Recently I’ve been working with a lot of audio-visual media and trying to begin to get a handle on what older audio and video footage we have in the archive that is in need of being migrated. Last month it was announced that the last company still making VCRs is going to cease production of them adding VHS tapes to the list of media that will become harder to find a player for. Videocassettes (in all their permutations) have long been an outdated medium but there are still plenty of individuals and organizations who have a slew of content saved on them that hasn’t been migrated to DVD or a digital medium.
A lot of the audio-visual content I’ve been working with is from Shingwauk reunions between 1981 to 2006. Much of this content is irreplaceable, it includes footage of survivors speaking about their residential school experience and documents the early residential school survivor movement from the survivor perspective. At this point it looks like a fairly high percentage of the footage has already been migrated in some form, however the migrated footage is at times labelled differently than the original tapes in any way so it’s a bit of a puzzle connecting all of the versions of the recordings. I’m also working to connect this audio-visual material to the broader archival collections surrounding the Shingwauk reunions as the footage compliments photographic and textual records that have already been processed relating to the events.

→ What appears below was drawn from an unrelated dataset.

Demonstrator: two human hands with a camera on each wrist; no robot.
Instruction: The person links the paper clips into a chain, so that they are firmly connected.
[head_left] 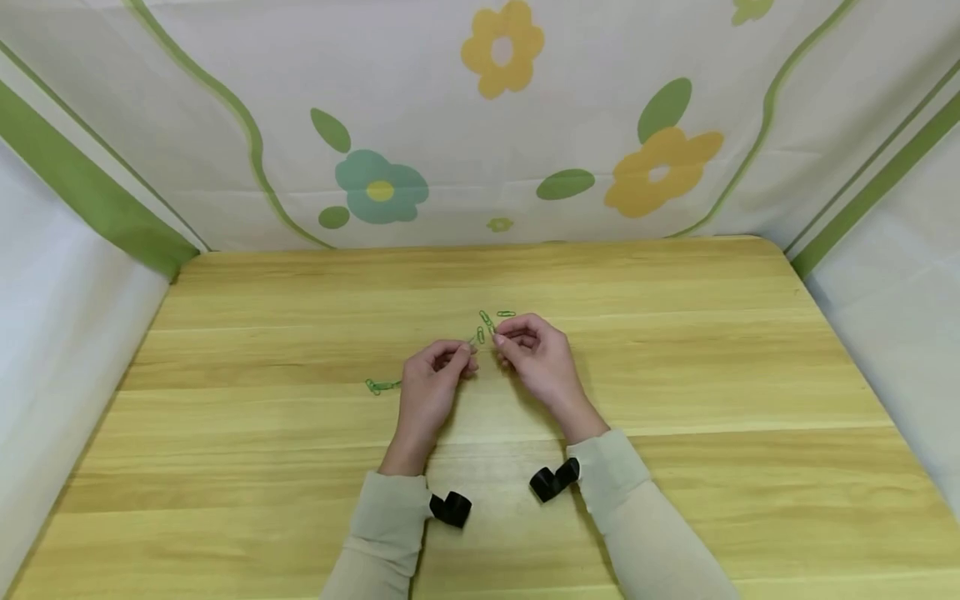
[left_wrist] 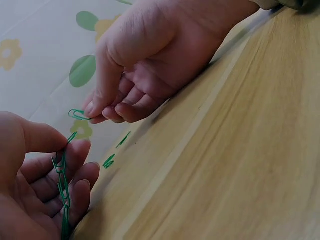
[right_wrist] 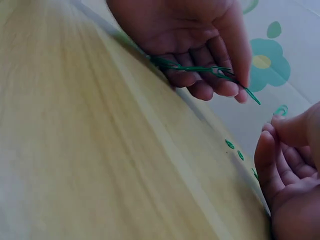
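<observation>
My left hand [head_left: 431,383] pinches the end of a chain of linked green paper clips [left_wrist: 62,172] between thumb and forefinger. The chain runs down across its fingers, and its tail lies on the table to the left of the hand in the head view. Facing it, my right hand [head_left: 542,360] pinches a single green paper clip [left_wrist: 77,114] by one end, its loop pointing toward the left hand. A small gap separates this clip from the chain's end. Just beyond the fingertips, a few loose green paper clips [head_left: 506,313] lie on the table.
The wooden table [head_left: 262,483] extends on both sides of the hands. Behind it hangs a white curtain [head_left: 450,125] with flowers and leaves printed on it. Each sleeve cuff carries a black wrist camera [head_left: 452,509].
</observation>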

A couple of thoughts about working with VHS tapes and outdated audio-visual media more broadly. How you label your content is important. Labeling videos tape 1, tape, 2 etc with no other contextual information is not a good way to approach things. Including approximate dates, individuals in the video, and event details can be hugely helpful to archivists and others going back through this content decades later. One of my recent favourite finds is a tape labelled “Jerry Maguire.” To my surprise this was not a VHS copy of the 1990s movie by the same name, rather it was an interview with an individual who happened to be named Jerry Maguire from the 1980s. Good thing we checked the content before tossing that tape.
Having a player that plays the media you’re working with is hugely important. This is partially due to the labeling point I just mentioned. It can at times be impossible to tell if something is worth saving just be reading a hastily scrawled notes on the case – especially if there’s a chance the case doesn’t match the actual recording. Having a player is also essential for any migration you might want to do. I would also suggest looking into best practices for labeling/naming subsequent versions of the video footage. Documenting how and when the material was transferred can be extremely valuable for others who come across the transferred footage years later.

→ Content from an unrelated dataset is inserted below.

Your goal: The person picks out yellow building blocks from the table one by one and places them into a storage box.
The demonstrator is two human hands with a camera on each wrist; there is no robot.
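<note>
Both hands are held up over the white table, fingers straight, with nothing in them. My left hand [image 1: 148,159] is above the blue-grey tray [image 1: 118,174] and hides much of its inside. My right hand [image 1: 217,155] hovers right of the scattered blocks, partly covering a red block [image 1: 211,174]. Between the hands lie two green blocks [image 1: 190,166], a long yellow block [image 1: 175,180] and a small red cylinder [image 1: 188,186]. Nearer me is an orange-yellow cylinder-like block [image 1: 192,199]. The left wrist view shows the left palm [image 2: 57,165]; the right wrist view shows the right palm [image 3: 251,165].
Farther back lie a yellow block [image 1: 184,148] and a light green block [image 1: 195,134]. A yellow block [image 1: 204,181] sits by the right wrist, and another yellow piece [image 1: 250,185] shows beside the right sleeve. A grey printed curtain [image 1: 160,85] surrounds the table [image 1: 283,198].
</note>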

Prioritize migration and digitization. Regardless of if you are going the migration in house or externally there are substantial time and fiscal costs associated with the process. It may not be possible (or desirable) to digitize everything initially. Priorities will vary from organization to organization but should take into consideration the fragility and stability of the original medium, the historical value of the content, and the feasibility of digitization based on resources. At the moment migrating VHS and cassette content is manageable by many organizations but finding players and expertise to migrate reel film, beta tapes, mini-discs, and other obsolete media might be more challenging.
What are you experiences dealing with older audio-visual media? Do you have examples of challenging or successful migration projects?